Рассказ о темнеющих живописных изображениях в романе Лаури касается фресок Диего Риверы, и хотя имя мексиканского художника в спектакле не произносится, о политической и исторической теме этих фресок вспоминают на сцене. Смысл, который можно из них извлечь, зависит от расстояния, с которого смотрит на них зритель. Так же в спектакле Гжегожевского: расстояние играет решающую роль. Или же все кажется принадлежащим регистру истории и ее катастроф, или же историчность образа полностью пропадает.
Момент исчезновения исторической памяти о чудовищных формах человеческой смерти — это тот смысл спектакля Гжегожевского, который труднее всего уловить и труднее всего понять. Возможность скорби исчезает еще до того, как она появилась (ведь катастрофе еще только суждено произойти, ее префигурацией и в то же время исчезающим следом является страх). Вместо скорби тут торжественно переживают меланхолическое предчувствие катастрофы, которая уже произошла. Единственный, кто точно описал эту временну́ю риторику в спектакле Гжегожевского, — Стефан Тройгут: «„Медленное потемнение живописных изображений“, совсем как темпоральное переживание экзистенции, оперирует временем как регулирующей категорией, моделирующей и деструктивной. Время жизни — это время с вписанной в него катастрофой, это время „к катастрофе“. […] смерть говорит тут жестами и словами живых, она — не то, что случится когда-нибудь. Она — сейчас и всегда, жизнь — это время к умиранию, это смысл, который объединяет все действия в течение часа у Гжегожевского, это та отсутствующая линия „фабулы“, и даже если бы не было смерти Консула и выстрелов, если бы фашисты не „распотрошили его от колен до самого верха“, все равно замедленное течение времени этого зрелища несет в себе деструкцию, набухает ритмом разложения, сгущается, сокращается до точки без продолжения, до угасания и темноты»[897]

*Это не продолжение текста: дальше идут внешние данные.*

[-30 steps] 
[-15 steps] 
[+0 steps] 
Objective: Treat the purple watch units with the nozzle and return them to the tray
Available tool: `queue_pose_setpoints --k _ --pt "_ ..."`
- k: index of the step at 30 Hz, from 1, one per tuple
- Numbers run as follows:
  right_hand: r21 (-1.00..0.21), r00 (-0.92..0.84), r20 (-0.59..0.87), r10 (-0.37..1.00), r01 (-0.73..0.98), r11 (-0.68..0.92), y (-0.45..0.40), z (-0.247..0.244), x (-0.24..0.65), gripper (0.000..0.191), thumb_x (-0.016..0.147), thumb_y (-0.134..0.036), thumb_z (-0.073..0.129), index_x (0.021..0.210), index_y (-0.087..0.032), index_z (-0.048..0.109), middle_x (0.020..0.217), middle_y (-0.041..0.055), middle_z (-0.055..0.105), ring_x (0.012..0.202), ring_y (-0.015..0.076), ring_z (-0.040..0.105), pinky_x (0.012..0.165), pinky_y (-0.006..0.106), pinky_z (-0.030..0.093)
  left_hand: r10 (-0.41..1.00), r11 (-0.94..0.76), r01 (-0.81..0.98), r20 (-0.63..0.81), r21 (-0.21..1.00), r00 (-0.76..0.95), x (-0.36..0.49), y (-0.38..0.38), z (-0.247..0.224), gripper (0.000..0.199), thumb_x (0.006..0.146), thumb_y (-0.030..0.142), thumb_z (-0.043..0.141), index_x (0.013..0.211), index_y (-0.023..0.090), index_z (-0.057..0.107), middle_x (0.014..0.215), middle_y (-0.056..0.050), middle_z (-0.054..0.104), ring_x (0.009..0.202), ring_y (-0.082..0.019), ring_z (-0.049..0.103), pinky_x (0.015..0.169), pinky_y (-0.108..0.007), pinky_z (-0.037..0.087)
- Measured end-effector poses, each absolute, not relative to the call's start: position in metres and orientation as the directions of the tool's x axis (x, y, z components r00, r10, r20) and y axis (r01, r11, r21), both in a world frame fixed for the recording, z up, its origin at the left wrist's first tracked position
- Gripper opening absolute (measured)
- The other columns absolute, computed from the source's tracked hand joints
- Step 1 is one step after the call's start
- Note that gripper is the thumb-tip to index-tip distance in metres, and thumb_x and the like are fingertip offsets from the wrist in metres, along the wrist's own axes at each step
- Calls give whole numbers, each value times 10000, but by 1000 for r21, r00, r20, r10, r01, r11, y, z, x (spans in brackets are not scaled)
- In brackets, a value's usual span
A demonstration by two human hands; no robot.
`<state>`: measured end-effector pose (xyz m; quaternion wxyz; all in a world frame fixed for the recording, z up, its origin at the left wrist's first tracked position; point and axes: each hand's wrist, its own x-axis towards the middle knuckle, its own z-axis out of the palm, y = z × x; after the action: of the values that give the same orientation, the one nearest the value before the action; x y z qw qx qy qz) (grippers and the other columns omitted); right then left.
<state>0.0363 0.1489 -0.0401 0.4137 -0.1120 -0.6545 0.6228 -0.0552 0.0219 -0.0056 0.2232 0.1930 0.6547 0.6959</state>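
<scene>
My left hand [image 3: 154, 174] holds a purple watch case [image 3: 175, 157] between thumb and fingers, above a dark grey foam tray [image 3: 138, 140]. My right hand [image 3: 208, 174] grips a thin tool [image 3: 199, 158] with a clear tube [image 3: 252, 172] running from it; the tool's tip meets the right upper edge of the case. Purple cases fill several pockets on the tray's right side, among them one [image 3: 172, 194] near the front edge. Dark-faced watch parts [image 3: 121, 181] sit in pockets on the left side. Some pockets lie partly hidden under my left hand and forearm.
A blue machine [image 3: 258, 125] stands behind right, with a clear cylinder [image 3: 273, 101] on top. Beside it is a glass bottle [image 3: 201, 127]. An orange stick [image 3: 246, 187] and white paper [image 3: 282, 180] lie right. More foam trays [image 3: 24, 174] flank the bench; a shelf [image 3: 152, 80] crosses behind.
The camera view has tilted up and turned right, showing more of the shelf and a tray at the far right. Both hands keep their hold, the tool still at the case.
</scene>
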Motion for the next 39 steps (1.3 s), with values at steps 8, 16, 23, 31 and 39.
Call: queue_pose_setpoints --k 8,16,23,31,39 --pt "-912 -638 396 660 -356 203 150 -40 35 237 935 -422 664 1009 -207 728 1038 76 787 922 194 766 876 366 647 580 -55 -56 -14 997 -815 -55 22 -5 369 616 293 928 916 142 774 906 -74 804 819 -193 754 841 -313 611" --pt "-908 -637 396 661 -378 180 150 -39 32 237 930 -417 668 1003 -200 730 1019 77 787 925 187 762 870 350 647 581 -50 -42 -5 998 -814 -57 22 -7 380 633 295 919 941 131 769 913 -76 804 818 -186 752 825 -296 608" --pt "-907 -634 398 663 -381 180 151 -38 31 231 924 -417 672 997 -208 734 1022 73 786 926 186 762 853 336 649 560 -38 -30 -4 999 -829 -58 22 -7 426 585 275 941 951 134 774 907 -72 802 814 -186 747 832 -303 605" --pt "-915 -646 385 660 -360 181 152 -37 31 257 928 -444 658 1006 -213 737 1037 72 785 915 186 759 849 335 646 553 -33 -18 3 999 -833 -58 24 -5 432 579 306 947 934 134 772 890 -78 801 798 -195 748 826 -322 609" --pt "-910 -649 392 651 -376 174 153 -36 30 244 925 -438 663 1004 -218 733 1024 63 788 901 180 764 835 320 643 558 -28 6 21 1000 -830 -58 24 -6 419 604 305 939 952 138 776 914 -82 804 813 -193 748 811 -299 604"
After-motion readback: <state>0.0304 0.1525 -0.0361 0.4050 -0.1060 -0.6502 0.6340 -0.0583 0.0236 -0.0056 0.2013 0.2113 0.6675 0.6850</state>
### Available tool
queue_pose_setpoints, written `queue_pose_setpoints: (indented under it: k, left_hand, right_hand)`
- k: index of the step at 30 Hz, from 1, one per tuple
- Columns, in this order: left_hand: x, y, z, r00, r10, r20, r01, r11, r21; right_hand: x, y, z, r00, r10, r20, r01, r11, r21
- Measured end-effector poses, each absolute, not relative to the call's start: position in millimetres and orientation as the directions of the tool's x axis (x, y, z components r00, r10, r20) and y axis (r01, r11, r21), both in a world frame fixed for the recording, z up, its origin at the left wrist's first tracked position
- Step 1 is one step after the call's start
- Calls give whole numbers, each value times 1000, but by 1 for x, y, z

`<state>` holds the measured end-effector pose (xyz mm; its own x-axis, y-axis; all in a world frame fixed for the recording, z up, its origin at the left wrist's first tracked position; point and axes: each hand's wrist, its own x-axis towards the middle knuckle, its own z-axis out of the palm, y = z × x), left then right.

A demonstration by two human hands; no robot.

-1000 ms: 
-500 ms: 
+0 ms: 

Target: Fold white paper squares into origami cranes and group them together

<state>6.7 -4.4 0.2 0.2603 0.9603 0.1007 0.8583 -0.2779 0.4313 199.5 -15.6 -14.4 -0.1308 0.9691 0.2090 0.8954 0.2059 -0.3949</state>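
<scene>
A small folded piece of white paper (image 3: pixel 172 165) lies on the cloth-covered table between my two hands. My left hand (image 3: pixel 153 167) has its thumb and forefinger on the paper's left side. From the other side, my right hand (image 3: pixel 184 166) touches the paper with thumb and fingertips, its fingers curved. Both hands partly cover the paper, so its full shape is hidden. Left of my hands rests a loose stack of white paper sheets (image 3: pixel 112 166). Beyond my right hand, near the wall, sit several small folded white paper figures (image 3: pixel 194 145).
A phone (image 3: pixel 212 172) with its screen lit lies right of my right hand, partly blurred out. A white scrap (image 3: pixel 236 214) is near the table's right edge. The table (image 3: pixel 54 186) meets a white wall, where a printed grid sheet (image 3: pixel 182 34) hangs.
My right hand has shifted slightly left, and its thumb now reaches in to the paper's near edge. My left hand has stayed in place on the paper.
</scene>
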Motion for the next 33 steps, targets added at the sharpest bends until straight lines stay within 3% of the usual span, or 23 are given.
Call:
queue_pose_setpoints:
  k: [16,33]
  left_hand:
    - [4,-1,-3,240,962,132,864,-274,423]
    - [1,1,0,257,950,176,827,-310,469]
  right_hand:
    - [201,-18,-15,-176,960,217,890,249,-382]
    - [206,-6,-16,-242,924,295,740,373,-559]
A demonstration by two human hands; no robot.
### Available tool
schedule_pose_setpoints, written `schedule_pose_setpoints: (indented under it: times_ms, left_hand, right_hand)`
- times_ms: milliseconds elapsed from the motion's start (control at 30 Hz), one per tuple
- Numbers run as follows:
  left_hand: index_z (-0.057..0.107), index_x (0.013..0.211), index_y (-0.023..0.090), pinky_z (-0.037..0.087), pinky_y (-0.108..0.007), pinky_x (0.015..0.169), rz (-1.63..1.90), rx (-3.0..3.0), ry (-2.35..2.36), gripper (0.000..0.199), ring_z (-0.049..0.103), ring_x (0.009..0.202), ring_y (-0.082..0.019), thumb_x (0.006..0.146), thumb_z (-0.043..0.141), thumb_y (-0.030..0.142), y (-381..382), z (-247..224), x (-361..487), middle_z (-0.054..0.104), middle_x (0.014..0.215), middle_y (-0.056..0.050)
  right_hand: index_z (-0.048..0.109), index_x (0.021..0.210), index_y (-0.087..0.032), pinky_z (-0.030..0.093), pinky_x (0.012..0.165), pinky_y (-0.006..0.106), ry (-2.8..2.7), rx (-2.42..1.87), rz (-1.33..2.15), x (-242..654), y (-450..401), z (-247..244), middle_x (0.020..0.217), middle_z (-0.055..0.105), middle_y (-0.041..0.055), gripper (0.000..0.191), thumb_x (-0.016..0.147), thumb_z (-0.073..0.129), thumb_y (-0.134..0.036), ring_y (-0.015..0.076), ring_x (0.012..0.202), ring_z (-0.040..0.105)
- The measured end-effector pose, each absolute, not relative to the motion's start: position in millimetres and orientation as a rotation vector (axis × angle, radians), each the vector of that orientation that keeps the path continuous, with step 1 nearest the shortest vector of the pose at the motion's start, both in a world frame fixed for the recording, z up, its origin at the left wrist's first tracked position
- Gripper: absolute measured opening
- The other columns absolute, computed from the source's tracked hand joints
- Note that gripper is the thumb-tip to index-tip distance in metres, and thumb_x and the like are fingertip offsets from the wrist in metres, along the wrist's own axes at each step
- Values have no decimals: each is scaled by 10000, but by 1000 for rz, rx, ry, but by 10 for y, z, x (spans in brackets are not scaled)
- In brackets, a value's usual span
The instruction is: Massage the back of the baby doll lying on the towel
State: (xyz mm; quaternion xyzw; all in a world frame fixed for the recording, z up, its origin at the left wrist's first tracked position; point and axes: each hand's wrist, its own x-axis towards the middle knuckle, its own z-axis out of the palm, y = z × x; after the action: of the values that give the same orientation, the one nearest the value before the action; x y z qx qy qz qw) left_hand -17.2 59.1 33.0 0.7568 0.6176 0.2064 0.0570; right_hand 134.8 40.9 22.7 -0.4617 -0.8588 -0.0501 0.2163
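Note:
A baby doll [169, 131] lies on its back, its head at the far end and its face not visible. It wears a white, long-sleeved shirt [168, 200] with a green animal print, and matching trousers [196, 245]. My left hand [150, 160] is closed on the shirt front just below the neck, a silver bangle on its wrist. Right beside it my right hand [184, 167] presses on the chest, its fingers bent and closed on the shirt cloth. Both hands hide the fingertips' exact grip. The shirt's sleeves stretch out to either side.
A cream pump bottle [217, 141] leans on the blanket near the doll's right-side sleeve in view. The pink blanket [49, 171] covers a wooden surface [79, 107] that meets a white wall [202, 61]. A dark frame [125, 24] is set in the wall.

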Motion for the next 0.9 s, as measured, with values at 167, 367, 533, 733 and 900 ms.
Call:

. Деструктивная природа времени, о которой пишет Тройгут, принадлежит языку аллегории; так же как эстетический принцип сценического «пейзажа», в котором человек, «живущий к смерти», оказывается «в осаде предметов». Аллегория ведь исторична, она — шифр, и поэтому на ее горизонте появляется возможность потери смысла как окончательная реализация ключевого для нее мотива смерти. Значение символа же вечно и всегда живительно.Гжегожевский не может освободить образ катастрофы от исторических коннотаций, но позволяет им обнаружить себя на самом краю поля зрения. Благодаря этому он может получить нечто вроде доверительного и, что важно, молчаливого понимания относительно тотальности погибели, с которой ведет игру его театр. Самым сильным искушением Гжегожевского было ведь открыть театр пространству смерти, в которой замирает возможность коммуникации, происходит радикальный обрыв контакта со зрителями. Неудачными, таким образом, представляются попытки интерпретации театра Гжегожевского как игры с памятью зрителей, как места активации коллективной и индивидуальной памяти. Тройгут сформулировал этот момент в фаталистическом условном наклонении: «даже если бы не было смерти Консула и выстрелов…»; что можно было бы переложить в такой формуле: «даже если бы мы забыли об исторических формах катастрофы…». Поэтому я хотел бы взвесить, какова вероятность того, что этот паралич памяти был вызван преднамеренно. Быть может, Гжегожевский хотел замуровать зрителей в крипте беспамятства (в двойном значении cryptée Деррида: в значении запертости в крипте и зашифрованности[898]
), принудить их к молчанию. Хотел не столько активизировать, сколько привести к угасанию способность к ассоциации, исчерпать резервуары памяти, открыть их пустоте. Быть может, наша память должна была стать абсолютно пассивной, служить только запечатлению тщательно прорисованных образов и интонаций: записыванию на восковой табличке образов-иероглифов, чья историчность уже оказалась забыта. «Это угроза абсолютной крипты: невозврат, нечитаемость, амнезия без остатка […]»[899].